Alamo Drafthouse Downtown Brooklyn announced today that they will host a 20th anniversary screening of PARADISE LOST: THE CHILD MURDERS AT ROBIN HOOD HILLS, Joe Berlinger and Bruce Sinofsky's captivating documentary about the West Memphis Three, on December 14th. Co-presented by the International Documentary Association, this rare 35mm print screening will feature a post-film Q&A with director Joe Berlinger and subject Damien Echols, moderated by documentary filmmaker Liz Garbus ( What Happened, Miss Simone?).
"We've been looking forward to partnering with IDA, and I can't think of a better way to start than this special screening with
Joe Berlinger," said Cristina Cacioppo, the New York Program Manager for Alamo Drafthouse.
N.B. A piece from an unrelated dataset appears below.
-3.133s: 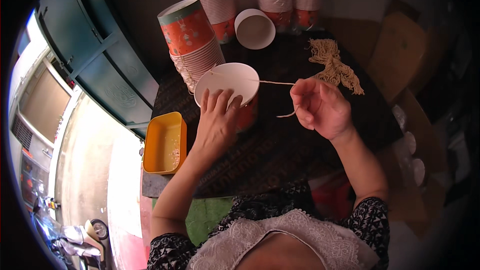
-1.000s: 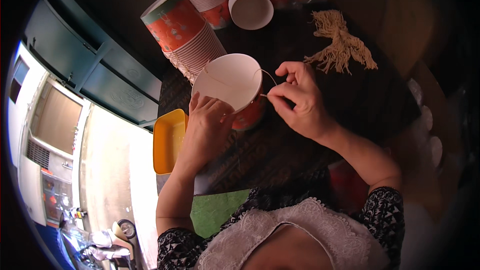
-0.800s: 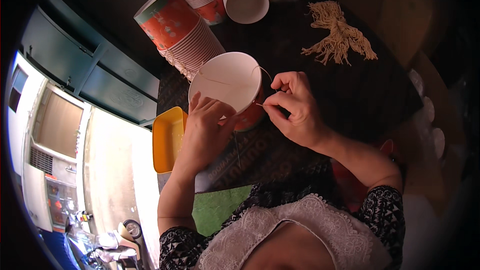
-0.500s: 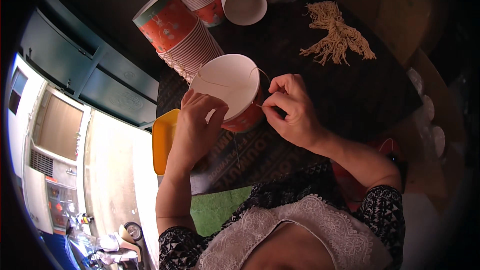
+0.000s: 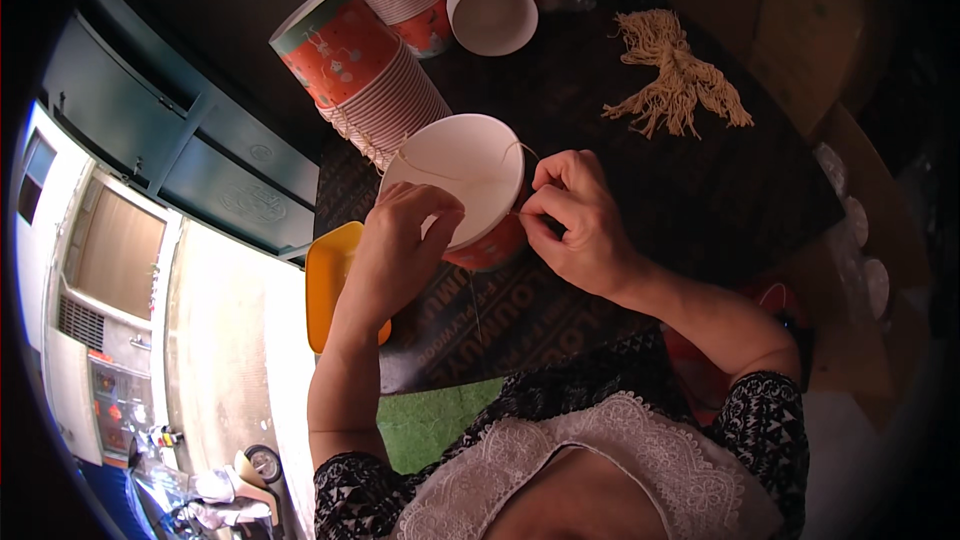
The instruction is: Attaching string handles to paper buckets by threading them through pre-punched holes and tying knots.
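A paper bucket [image 5: 488,245], white inside and orange outside, stands tilted towards me on the dark table. A thin tan string [image 5: 450,174] lies across its mouth and loops over the far right rim. My left hand [image 5: 402,240] curls over the near left rim, thumb and forefinger drawn together inside the mouth; what they pinch is hidden. Just outside the right wall, my right hand [image 5: 575,210] pinches a bit of string between thumb and forefinger.
A bundle of tan strings [image 5: 678,75] lies at the far right. Stacked paper buckets [image 5: 350,55] lean behind the bucket, strings beside them. A single bucket [image 5: 493,15] rests at the back. A yellow container [image 5: 330,280] stands left, on the dark table [image 5: 720,190].
Both hands keep their places at the bucket with nearly the same grip. The whole view has shifted slightly; the right fingers sit a little closer to the bucket's wall.
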`<state>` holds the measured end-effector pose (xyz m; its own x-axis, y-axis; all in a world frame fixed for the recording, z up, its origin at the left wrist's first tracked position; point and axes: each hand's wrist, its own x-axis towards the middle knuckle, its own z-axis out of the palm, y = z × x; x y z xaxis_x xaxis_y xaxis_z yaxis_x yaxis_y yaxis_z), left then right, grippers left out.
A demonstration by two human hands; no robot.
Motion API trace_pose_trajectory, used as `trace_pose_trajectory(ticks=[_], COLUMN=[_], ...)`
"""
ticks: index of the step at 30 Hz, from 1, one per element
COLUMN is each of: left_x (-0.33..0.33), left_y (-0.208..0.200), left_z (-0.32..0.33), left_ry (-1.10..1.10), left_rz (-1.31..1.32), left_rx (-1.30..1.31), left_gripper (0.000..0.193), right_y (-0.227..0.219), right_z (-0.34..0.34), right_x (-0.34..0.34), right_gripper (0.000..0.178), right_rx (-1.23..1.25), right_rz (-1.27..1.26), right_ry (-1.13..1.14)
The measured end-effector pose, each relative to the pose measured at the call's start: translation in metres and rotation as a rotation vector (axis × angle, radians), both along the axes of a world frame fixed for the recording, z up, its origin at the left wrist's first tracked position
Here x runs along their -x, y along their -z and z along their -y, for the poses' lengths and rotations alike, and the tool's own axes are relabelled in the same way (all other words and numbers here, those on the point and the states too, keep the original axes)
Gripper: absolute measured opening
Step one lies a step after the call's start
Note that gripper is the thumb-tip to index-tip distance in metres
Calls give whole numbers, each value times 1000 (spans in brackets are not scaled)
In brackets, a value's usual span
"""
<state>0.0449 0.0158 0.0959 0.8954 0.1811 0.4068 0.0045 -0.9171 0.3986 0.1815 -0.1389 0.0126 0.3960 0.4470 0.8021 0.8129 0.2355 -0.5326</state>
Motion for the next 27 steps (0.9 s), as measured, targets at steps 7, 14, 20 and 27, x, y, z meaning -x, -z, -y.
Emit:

In 1993, the bodies of three eight-year-old boys were discovered in a creek in a wooded area of West Memphis, Arkansas known as Robin Hood Hills. Three local teenagers - Jessie Misskelley,
Damien Echols, and Jason Baldwin, outcasts known for wearing black and listening
to Metallica - were arrested and vilified by a community that saw the murders as part of a Satanic ritual. Despite questionable evidence, they were put on trial and eventually convicted for the murders.
The multiple Emmy- and Peabody Award-winning Paradise Lost, the first film in what
would become a documentary trilogy, is both a chilling epic crime story and a landmark of social activism which changed the criminal justice landscape forever. Hailed by the New York Times as "true crime reporting at its most bitterly revealing", Berlinger and Sinofsky's film combines its investigation with an intimate, transfixing portrait of a town torn apart by its response to a brutal tragedy.
Paradise Lost helped spawn a worldwide movement to free the West Memphis Three from their wrongful murder convictions, ultimately resulting in a death sentence and two life-without-parole sentences being vacated in 2011. The final film in the trilogy, Paradise Lost 3: Purgatory,
was nominated for an Oscar in 2012.
Joe Berlinger's films include the landmark documentaries Brother's Keeper and Metallica: Some Kind of Monster , both co-directed by Sinofsky, who died in 2015. He most recently directed the Tony Robbins documentary I Am Not Your Guru. Following his release in 2011,
Damien Echols relocated to New York City. He recently published a memoir, "Life After Death", about his conviction and eighteen years on death row.
Paradise Lost: The Child Murders at Robin Hood Hills will screen at the Alamo Drafthouse Downtown Brooklyn on Wednesday, December 14th, at 6:30pm with a Q&A with Berlinger and Echols to follow. Tickets are available via the Alamo Drafthouse website.